Obviamente minha vontade de protestar ficou (bem) limitada a um texto meia-boca aqui neste espaço, porque ir além é algo que requer dentre outras coisas coragem e determinação, e isso poucas pessoas têm de verdade. Uma pena, porque são estas qualidades que tornam qualquer mortal capaz de mudar o mundo, e a cinebiografia Milk - A Voz da Igualdade nos traz um destes retratos magníficos que marcou história e transformou vidas.

Harvey Milk (o magnífico Sean Penn) migrou para São Francisco numa época em que aquele parecia ser o lugar mais tolerante dos EUA para pessoas que, como ele, tinham uma opção sexual diferente da "padrão". E ser mais tolerante não necessariamente significa que sua opção sexual fosse livremente aceita, mas foi ali que encontrou o caminho aparentemente menos espinhoso para iniciar sua jornada, sendo que nem ele mesmo seria capaz de imaginar onde conseguiria chegar.

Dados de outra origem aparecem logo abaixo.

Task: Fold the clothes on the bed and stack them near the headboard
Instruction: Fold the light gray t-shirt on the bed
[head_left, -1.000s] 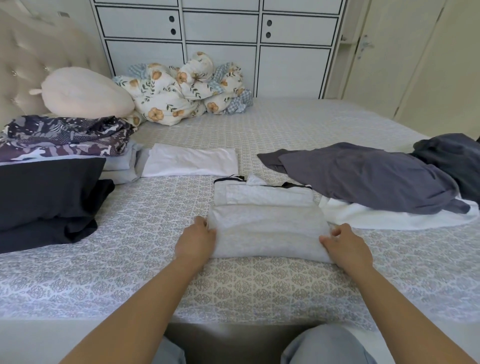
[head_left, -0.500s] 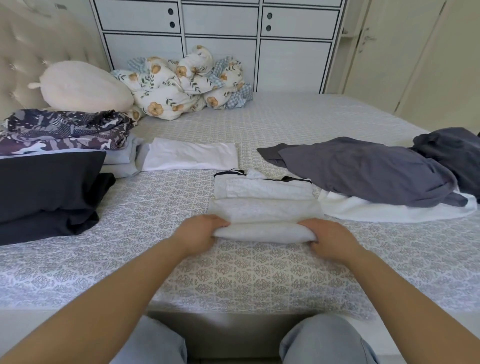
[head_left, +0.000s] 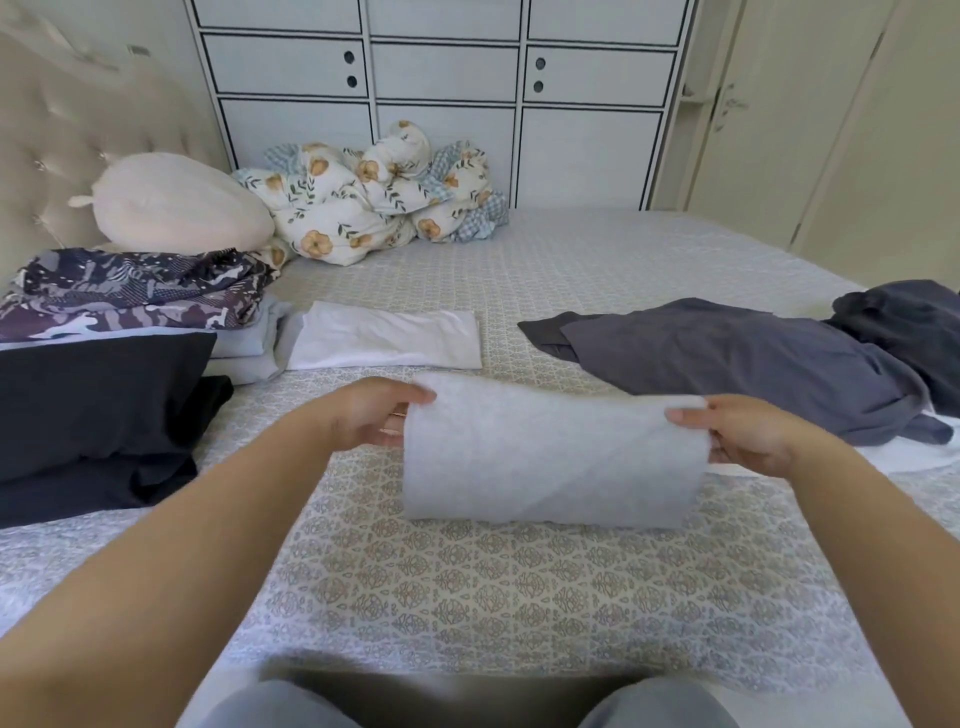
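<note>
A folded light grey-white garment is lifted off the patterned bed in front of me. My left hand pinches its upper left corner and my right hand pinches its upper right corner. A folded white garment lies flat just beyond. At the left, near the tufted headboard, sit a folded black garment and a stack topped by a purple patterned piece. Unfolded dark grey clothes lie at the right over a white piece.
A cream pillow and a bundled floral duvet lie at the far side of the bed. White cabinets stand behind, with a door at the right. My knees press the bed's near edge.
Both hands gripped the near fold of the garment, rolled it over, then lifted the folded piece off the bed. The camera tilted slightly.
</note>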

No início da década de 70, aos 40 anos, Milk queixava-se de não ter feito nada do que pudesse se orgulhar na vida, e num momento "virada de mesa" resolveu abrir um negócio no comércio local, que logo tornou-se uma referência para o público gay e movimentou bastante a economia da cidade.

Claro que a maioria conservadora não aprovou aquela "novidade", e não foram raros os episódios de abuso policial e de homosexuais agredidos imotivadamente, tudo em nome da moral e dos bons costumes.

Cansado de ser constantemente acuado e ver os amigos violentados por uma sociedade preconceituosa, e ciente do poder que possuía por conta de seus carisma e tino natural para a política, Harvey acabou por ingressar nesta carreira, construindo uma trajetória que, após muitas derrotas, acabou por coroada com sua eleição para um cargo legislativo em São Francisco, tornando-se o primeiro homem assumidamente gay a ocupar tal posição.

Uma trajetória que marcou a história americana principalmente por ter começado a construir um olhar diferente para os gays. E que angariou importantes conquistas à causa.

Harvey Milk foi assassinado por um adversário político em 1978, mas deixou seu legado aos colegas igualmente comprometidos com os ideais de igualdade, e frutos deste trabalho são colhidos aos poucos, até hoje.

Eis mais um forte concorrente ao Oscar de Melhor Filme deste ano. Provavelmente com menores chances que os favoritos Slumdog Millionaire e Benjamim Button, mas igualmente valioso, e se der uma "zebra" e a estatueta for para Milk, não haverá nenhuma injustiça!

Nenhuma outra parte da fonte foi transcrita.